A la mañana siguiente, Tur Prikulitsch me condujo desde la cantina a la sala de oficiales. Tur caminaba frenético por el paseo y yo tras él como un condenado. Le pregunté qué debía decir. Sin volverse, hizo un ademán desdeñoso, no pienso inmiscuirme en eso. Schischtvanionov vociferaba. Tur podría haberse ahorrado la traducción, todo eso ya me lo sabía de memoria: yo era un fascista, un espía, un saboteador y un parásito, un inculto que, al robar sopa de col, estaba traicionando al campo, al poder soviético y al pueblo soviético.

La sopa de col del campo estaba aguada, pero la de los frascos, con un cuello tan estrecho, era un aguachirle. El par de hebras de col dentro de los frascos constituía para Schischtvanionov una clara denuncia. Me encontraba en una situación precaria. En ese momento Tur estiró su dedo meñique y se le ocurrió una idea: Medicina. Medicina sólo era una palabra medio buena entre los rusos. Tur, al darse cuenta a tiempo, giró el dedo índice sobre su sien, como si quisiera perforar un agujero, y dijo con malicia: Obskurantizm.

Era convincente. Yo sólo llevaba tres años en el campo y aún no estaba reeducado, aún creía en bebedizos contra las enfermedades. Tur explicó que el frasco con el tapón de rosca era para combatir la diarrea y el del tapón de madera para el estreñimiento. Schischtvanionov, meditabundo, no sólo creyó la explicación de Tur, también admitió que el obskurantizm en el campo no era bueno, aunque en la vida tampoco fuera tan malo.
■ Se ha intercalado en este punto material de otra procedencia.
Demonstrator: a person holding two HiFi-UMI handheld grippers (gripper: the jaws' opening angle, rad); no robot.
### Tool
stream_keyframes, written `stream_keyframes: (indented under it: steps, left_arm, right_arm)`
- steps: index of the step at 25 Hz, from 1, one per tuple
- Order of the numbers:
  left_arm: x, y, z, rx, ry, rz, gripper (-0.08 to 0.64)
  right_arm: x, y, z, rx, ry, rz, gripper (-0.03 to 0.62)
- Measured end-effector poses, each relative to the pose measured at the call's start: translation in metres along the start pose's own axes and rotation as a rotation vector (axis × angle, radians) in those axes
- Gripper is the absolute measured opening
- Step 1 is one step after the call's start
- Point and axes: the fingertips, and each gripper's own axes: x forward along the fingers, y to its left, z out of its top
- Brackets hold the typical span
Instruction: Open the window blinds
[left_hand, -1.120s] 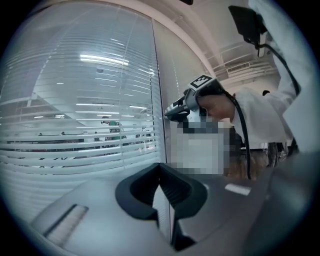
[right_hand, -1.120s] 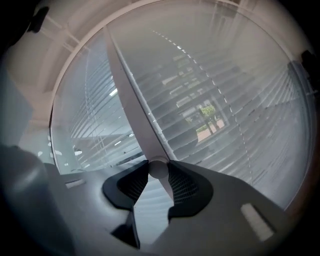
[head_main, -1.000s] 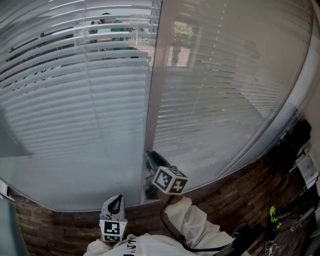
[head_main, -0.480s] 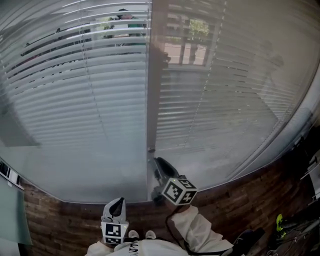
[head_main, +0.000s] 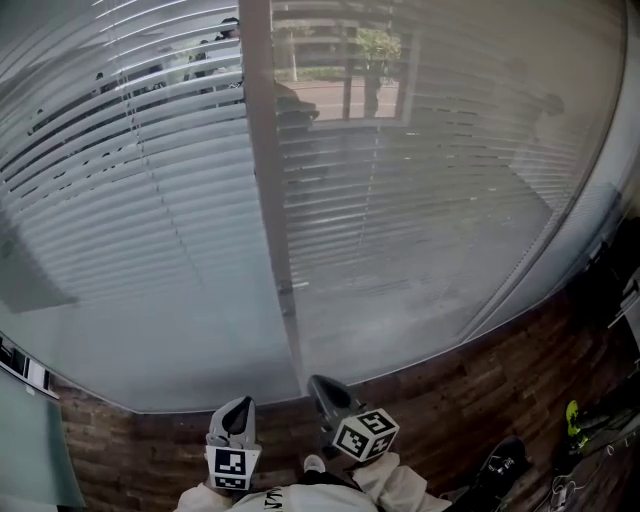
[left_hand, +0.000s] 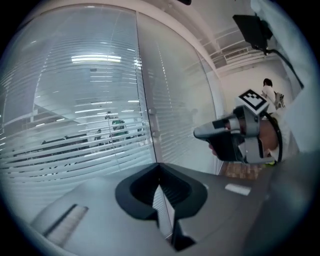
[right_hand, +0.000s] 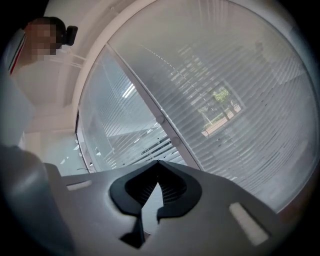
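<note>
Slatted blinds hang behind glass in two panels, a left panel (head_main: 130, 200) and a right panel (head_main: 440, 180), split by a pale upright frame post (head_main: 262, 180) with a small knob (head_main: 287, 290). The slats are partly tilted; people and trees show through the upper gaps. My right gripper (head_main: 318, 385) is shut and empty, low in the head view, just short of the glass foot. It also shows from the side in the left gripper view (left_hand: 196, 133). My left gripper (head_main: 236, 412) is beside it, shut, holding nothing. Both point at the glass (left_hand: 160, 167) (right_hand: 159, 166).
A dark wood-plank floor (head_main: 500, 380) runs along the foot of the glass. Dark gear (head_main: 610, 290) and a yellow-green object (head_main: 572, 415) lie at the far right. My shoe (head_main: 500, 462) shows at the bottom. Another person (left_hand: 267, 87) stands in the room behind.
My right gripper has drawn back and down from the foot of the frame post toward my body. The post has slid left in the head view. The left gripper has hardly shifted.
</note>
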Motion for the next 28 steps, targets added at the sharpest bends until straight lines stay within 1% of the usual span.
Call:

Tras observar de nuevo ambos frascos, los sacudió hasta que la espuma llegó al cuello, después deslizó hacia la derecha el de cierre de rosca y hacia la izquierda el del tapón de madera, de forma que los frascos quedaron muy cerca y se rozaban. Schischtvanionov, de tanto mirar los frascos, tenía los labios temblorosos y la mirada tierna. Tur volvió a sentir un pálpito y me espetó: Ahora vete, lárgate.
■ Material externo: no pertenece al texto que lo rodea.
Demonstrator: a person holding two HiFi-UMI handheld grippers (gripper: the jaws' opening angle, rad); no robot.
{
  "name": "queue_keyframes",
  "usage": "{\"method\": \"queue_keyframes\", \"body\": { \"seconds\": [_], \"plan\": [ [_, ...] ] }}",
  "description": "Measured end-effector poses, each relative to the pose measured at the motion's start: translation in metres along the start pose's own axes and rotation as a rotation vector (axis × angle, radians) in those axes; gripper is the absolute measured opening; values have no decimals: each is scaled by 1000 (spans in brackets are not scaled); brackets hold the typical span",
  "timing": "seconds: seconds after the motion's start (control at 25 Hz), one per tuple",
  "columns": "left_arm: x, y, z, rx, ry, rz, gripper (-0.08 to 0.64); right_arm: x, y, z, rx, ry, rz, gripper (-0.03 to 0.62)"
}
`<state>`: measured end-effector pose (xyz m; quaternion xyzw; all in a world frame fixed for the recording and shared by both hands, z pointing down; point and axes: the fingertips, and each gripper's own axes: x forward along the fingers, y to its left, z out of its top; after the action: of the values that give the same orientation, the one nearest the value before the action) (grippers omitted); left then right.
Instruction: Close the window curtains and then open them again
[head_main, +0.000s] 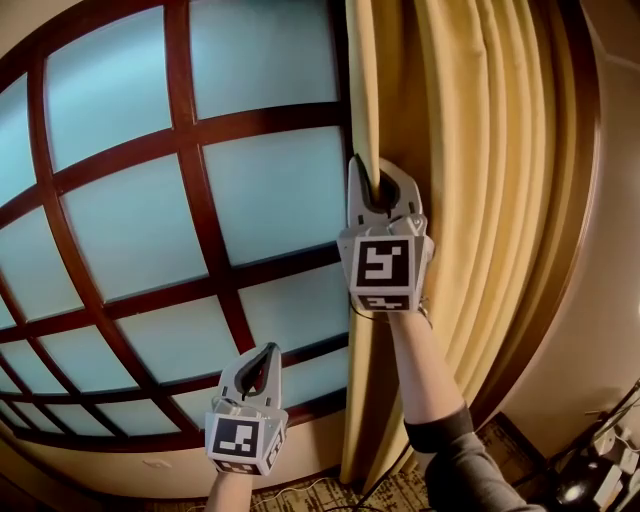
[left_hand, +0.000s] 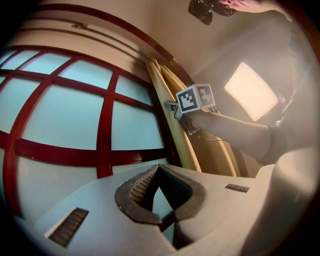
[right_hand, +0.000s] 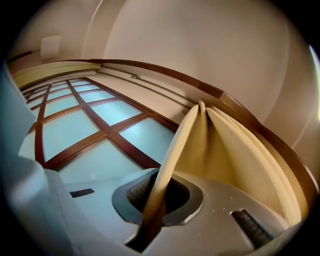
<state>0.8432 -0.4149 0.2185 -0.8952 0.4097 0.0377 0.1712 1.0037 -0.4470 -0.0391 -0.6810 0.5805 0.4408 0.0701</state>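
Item one: yellow pleated fabric curtain (head_main: 470, 150), hanging gathered down the right of the frame, its leading edge running top to bottom just right of centre. Item two: large window of frosted pale-blue panes in a dark red wooden lattice (head_main: 150, 200), filling the left and centre and wholly uncovered, so the closing step looks barely begun. Item three: your right gripper (head_main: 378, 180), raised at centre right and tilted upward, jaws pinching the curtain's leading edge. In the right gripper view the hem runs as a narrow fold straight down between the ribbed pads. You hold it on the free edge, likely because that is the part that must lead the cloth across the glass. A pull toward the left of the frame would draw the pleats out. A thin fold may slip from the pads if you tug sharply. Item four: your left gripper (head_main: 262, 360), low at lower centre in front of the window, jaws pressed together on nothing, only glass and lattice showing beyond the tips. It appears parked clear of the curtain's path, keeping out of the way.
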Motion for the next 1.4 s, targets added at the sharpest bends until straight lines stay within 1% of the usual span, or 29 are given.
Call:
{"method": "queue_keyframes", "body": {
  "seconds": [0.12,0.32,0.52,0.56,0.72,0.88,1.0,1.04,1.12,1.16,1.2,1.24,1.32,1.4],
  "plan": [
    [-7,10,1,-51,8,30,0,5,21,10,-47,-16,49,15],
    [-24,34,-11,-56,33,74,0,15,58,30,-84,-64,131,18],
    [-48,70,-20,-53,23,151,0,26,105,68,-139,-134,219,18],
    [-53,76,-19,-64,25,163,0,28,114,77,-151,-145,230,18],
    [-76,104,-21,-56,44,205,0,39,151,110,-183,-177,259,20],
    [-97,136,-25,-67,52,265,0,54,184,141,-211,-218,281,20],
    [-113,147,-23,-62,57,277,0,53,199,164,-231,-240,305,20],
    [-118,150,-22,-64,58,279,0,51,210,170,-261,-242,331,18],
    [-128,160,-19,-68,55,290,0,45,253,179,-344,-268,421,14],
    [-134,167,-19,-56,57,294,0,41,281,186,-363,-294,471,14],
    [-140,175,-19,-44,59,301,0,37,305,195,-359,-322,511,14],
    [-147,183,-18,-37,60,312,0,34,324,206,-340,-349,534,14],
    [-164,200,-18,-32,64,343,0,32,348,233,-311,-388,545,14],
    [-186,220,-19,-34,74,383,0,35,367,257,-331,-406,552,15]
  ]
}}
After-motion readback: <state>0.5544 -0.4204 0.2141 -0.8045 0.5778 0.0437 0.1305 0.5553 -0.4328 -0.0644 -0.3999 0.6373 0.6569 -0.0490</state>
Seguramente Schischtvanionov no tiró después los frascos por motivos inexplicables o incluso explicables.

Qué son motivos. Ni siquiera hoy sé por qué llené los frascos con sopa de col. Me pregunté si guardaría relación con la frase de la abuela: Sé que volverás. Fui realmente tan cándido como para creer que regresaba y ofrecía a la familia mi sopa de col como dos frasquitos de vida en el campo traídos por mí, o, a pesar del ángel del hambre, aún tenía metida en la cabeza la idea de que uno vuelve con un souvenir de un viaje. De su único viaje en barco desde Constantinopla, mi abuela me trajo una babucha turca de color celeste y del tamaño de un pulgar. Pero ésa fue la otra abuela, que no dijo nada de volver, vivía en otra casa y ni siquiera estuvo presente en la despedida. Serían los frascos mis testigos en casa. Ya poseía un frasco crédulo y otro escéptico. A lo mejor bajo el cierre de rosca había embotellado el viaje de regreso a casa, y bajo el tapón de madera sellado herméticamente, el permanecer aquí para siempre. Sería quizá la misma antinomia que diarrea y estreñimiento… Sabría Tur Prikulitsch demasiado sobre mí. Fue útil haber entablado conversaciones con Bea Zakel.